The deploy pipeline takes the build artifacts and deploys them across your environments. Each environment is a separate stage with its own approval gates that run in the order they are defined.

Running Deployment Scripts from Artifacts

A key design principle here is that the deployment scripts are included in the build artifacts and run from there , rather than being read from the repository at deployment time. This approach has several important benefits:

• Versioned deployment logic - The deployment script is versioned alongside the solutions it deploys.
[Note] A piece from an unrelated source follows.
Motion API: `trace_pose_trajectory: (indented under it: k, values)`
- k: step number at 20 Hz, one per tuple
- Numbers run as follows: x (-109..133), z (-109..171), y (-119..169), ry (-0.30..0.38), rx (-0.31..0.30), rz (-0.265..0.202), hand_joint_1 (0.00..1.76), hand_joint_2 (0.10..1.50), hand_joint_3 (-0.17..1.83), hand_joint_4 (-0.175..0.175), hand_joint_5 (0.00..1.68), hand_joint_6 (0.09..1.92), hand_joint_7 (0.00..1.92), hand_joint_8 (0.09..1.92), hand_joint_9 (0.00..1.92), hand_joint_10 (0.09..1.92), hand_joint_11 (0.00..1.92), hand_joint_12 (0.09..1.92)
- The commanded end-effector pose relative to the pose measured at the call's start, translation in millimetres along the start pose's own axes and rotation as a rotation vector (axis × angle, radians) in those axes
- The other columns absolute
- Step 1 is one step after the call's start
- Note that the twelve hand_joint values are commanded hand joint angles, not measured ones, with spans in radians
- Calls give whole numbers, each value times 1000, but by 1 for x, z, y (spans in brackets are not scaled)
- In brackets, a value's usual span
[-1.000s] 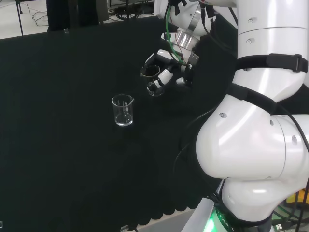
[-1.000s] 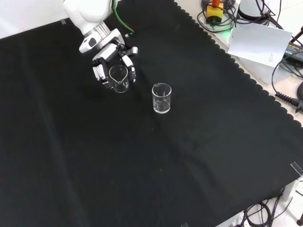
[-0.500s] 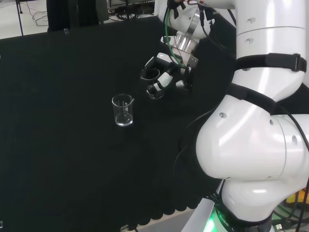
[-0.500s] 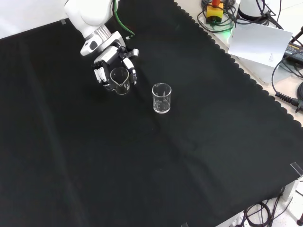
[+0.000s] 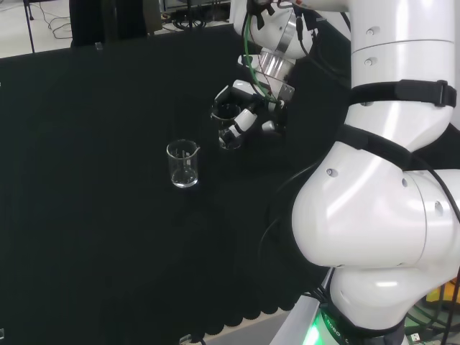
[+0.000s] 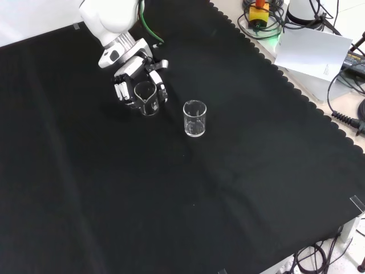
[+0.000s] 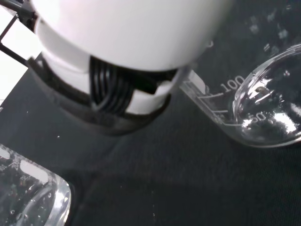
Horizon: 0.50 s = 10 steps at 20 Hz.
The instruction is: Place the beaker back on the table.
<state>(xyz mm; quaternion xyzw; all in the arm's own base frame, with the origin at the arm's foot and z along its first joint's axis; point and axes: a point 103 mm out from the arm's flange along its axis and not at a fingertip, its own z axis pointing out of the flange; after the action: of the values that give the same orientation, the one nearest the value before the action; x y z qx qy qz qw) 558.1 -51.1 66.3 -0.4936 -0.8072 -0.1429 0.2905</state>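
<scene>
Fingers of the hand are curling round the beaker, gripping it upright, and the pair is coming down: against the pictures of a second ago, the beaker is sitting lower in both fixed views and a little nearer in the front view. Its base is now reading at or just above the cloth; contact cannot be confirmed. In the wrist view the beaker's rounded bottom and printed scale are showing close against the dark cloth, with part of the hand beside it.

Judgement: the lowering step is nearing its end; release is not yet made.

Going by the head view, near to far: the second beaker is standing empty and untouched, unchanged in place; the held beaker and hand are behind it to the right, apart from it. Clearance between the two is looking adequate for opening the fingers.
</scene>
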Motion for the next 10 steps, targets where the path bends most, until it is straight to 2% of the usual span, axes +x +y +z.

When you look at build #123, you know exactly what deployment logic will be used.
• Reproducibility - You can redeploy any historical build and it will use the same deployment script that was tested with that build, not whatever is currently in the repository.
• Consistency - If you fix a bug in your deployment script, older builds still use their original script, which is important if you need to roll back.
• No drift - There’s no risk of the deployment script in the repository drifting out of sync with what was actually tested in the build.

The Deployment Script

First, create the deployment script at scripts/deploy.ps1. This script will be included in the build artifacts and called by the deploy pipeline:

param(
    [Parameter(Mandatory=$true)]
    [string]$EnvironmentUrl,

    [Parameter(Mandatory=$true)]
    [string]$ClientId,

    [Parameter(Mandatory=$true)]
    [string]$ClientSecret,

    [Parameter(Mandatory=$true)]
    [string]$SolutionsPath,

    [Parameter(Mandatory=$true)]
    [string]$EnvironmentName
)

$ErrorActionPreference = "Stop"

# Install the PowerShell module
Install-Module -Name Rnwood.Dataverse.Data.PowerShell -Force -Scope CurrentUser

# Connect and set as default
Get-DataverseConnection `
  -url $EnvironmentUrl `
  -ClientId $ClientId `
  -ClientSecret $ClientSecret `
  -SetAsDefault

# Solutions in dependency order (base solutions first)
$solutions = @('CoreSolution', 'ExtensionSolution', 'IntegrationSolution')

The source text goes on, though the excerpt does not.